Phactor I been going to NA meetings for years now becuz I am forced to go for probation. I got a very good understanding of it, I just really disagree with it. My post was generalized but in it i was mainly talkin about the people who really conform strictly to the steps and not the average people who are decent folks at the meeting. I have experienced a whole lot of discrimination and bullshit from people for bein on methadone, i have seen so many people with terrible injuries and chronic pain conditions or who needed surgeries, etc, been told that they cannot take any pain medication or they will become a miserable relapsed addict in "jails institutions and death", i have heard of sponsors who will drop their sponsee becuz the sponsee took a prescribed antidepressant and refused to sponsor them again until they went off their meds, etc.

And im sure that aint the norm but in my experience, honestly i have seen waaaay more of this restricting limiting type of shit than accepting "ill mind my own bizness, you take any pills you need to if you really need to" type attitudes.
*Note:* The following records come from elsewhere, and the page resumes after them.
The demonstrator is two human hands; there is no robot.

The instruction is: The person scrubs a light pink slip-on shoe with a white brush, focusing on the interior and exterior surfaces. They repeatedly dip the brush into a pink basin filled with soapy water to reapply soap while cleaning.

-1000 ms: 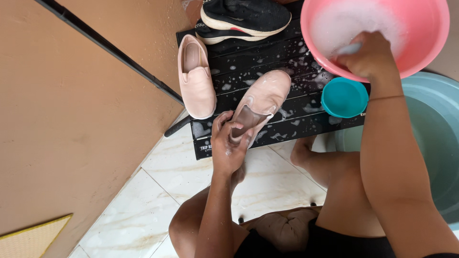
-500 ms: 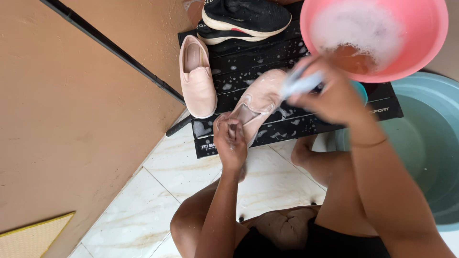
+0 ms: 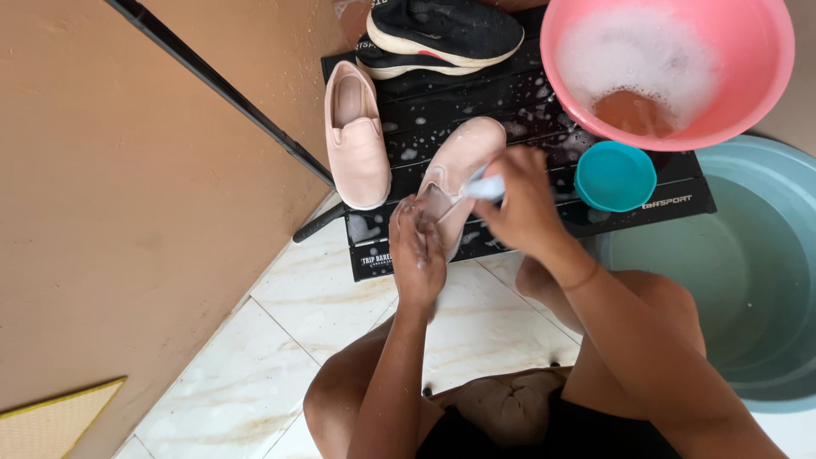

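Pink shoe point(image 3: 355, 144): dry-looking, flat on black slatted mat point(image 3: 510, 102) | left hand point(image 3: 418, 255): fingers closed on heel of second pink shoe point(image 3: 459, 170), wet, soapy, lying toe-away on mat | right hand point(image 3: 523, 208): fingers wrapped round pale brush point(image 3: 486, 189) against that shoe | teal cup point(image 3: 615, 176) | pink basin point(image 3: 671, 68), foamy water.

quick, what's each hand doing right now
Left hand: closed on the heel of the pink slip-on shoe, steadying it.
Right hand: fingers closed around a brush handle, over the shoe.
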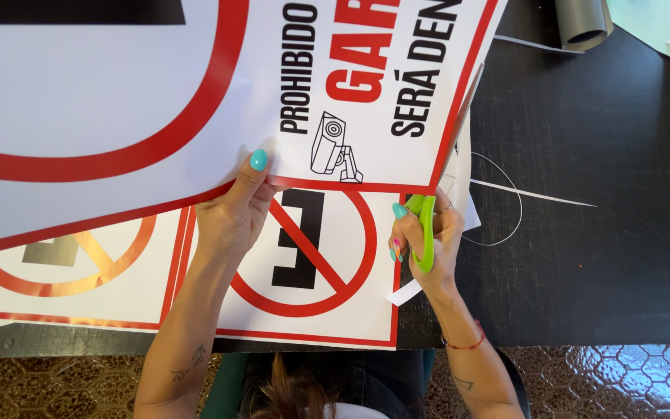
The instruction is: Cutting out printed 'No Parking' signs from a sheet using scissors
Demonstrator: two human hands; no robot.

I been to meetings all over the place, lots of different ones, oldtimers and young kids and in between, in rehab and outside of it, AA and NA...so it aint a case of just not goin to the right meeting, at least i dont think so. i understand the shit you saying and from you bein here for years like i have i know you are a smart guy and not a brainwash type of dude to blindly follow somethin like that. I see that your ideas about the shit are moderate and thoghtful and not just some do anything they tell you type attitude. so i appreciate ur response.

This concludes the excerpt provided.